Precompiled NIFs ship for Linux (x86_64, aarch64), macOS (x86_64, aarch64), and Windows (x86_64) — no Rust toolchain on install. Set JAILGUARD_BUILD=1 to compile from source on unsupported targets.

The classifier is embedded in every binding. The 90 MB MiniLM ONNX embedder is auto-downloaded to ~/.cache/jailguard/ on first use. For production: call jailguard::download_model() at startup to warm the cache before serving traffic.

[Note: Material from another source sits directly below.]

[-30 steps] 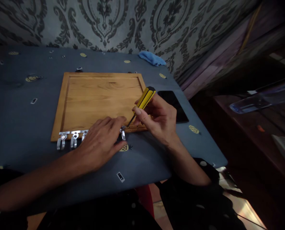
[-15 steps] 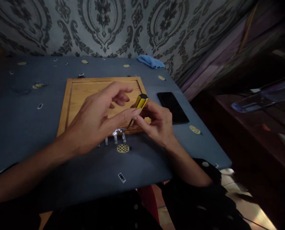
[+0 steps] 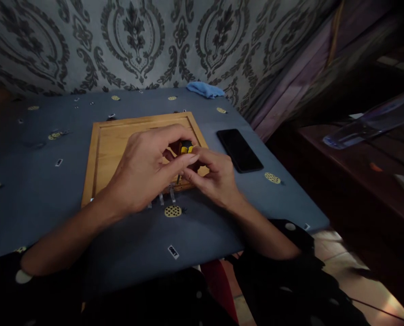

JailGuard vs alternatives in 2026

Feature JailGuard Lakera Guard Rebuff ProtectAI deberta-v3 Meta Prompt Guard 2
License Apache 2.0 / MIT proprietary (Check Point announced acquisition Sep 16, 2025) Apache 2.0 — archived May 16, 2025 Apache 2.0 (parent acq. by Palo Alto Jul 22, 2025) Llama 4 Community (non-OSI)
Deployment embedded library SaaS API self-host Python SDK HF model HF model
Model size 1.5 MB MLP + 90 MB MiniLM ONNX n/a (API) n/a ~440 MB 22 M or 86 M params
Latency (CPU) p50 14 ms ~150–300 ms RTT n/a 104–212 ms 92 ms (A100 GPU)¹
Classification 8-class taxonomy binary binary binary binary
Active in 2026? ✅ (Check Point pending) ❌ archived ✅ (Palo Alto)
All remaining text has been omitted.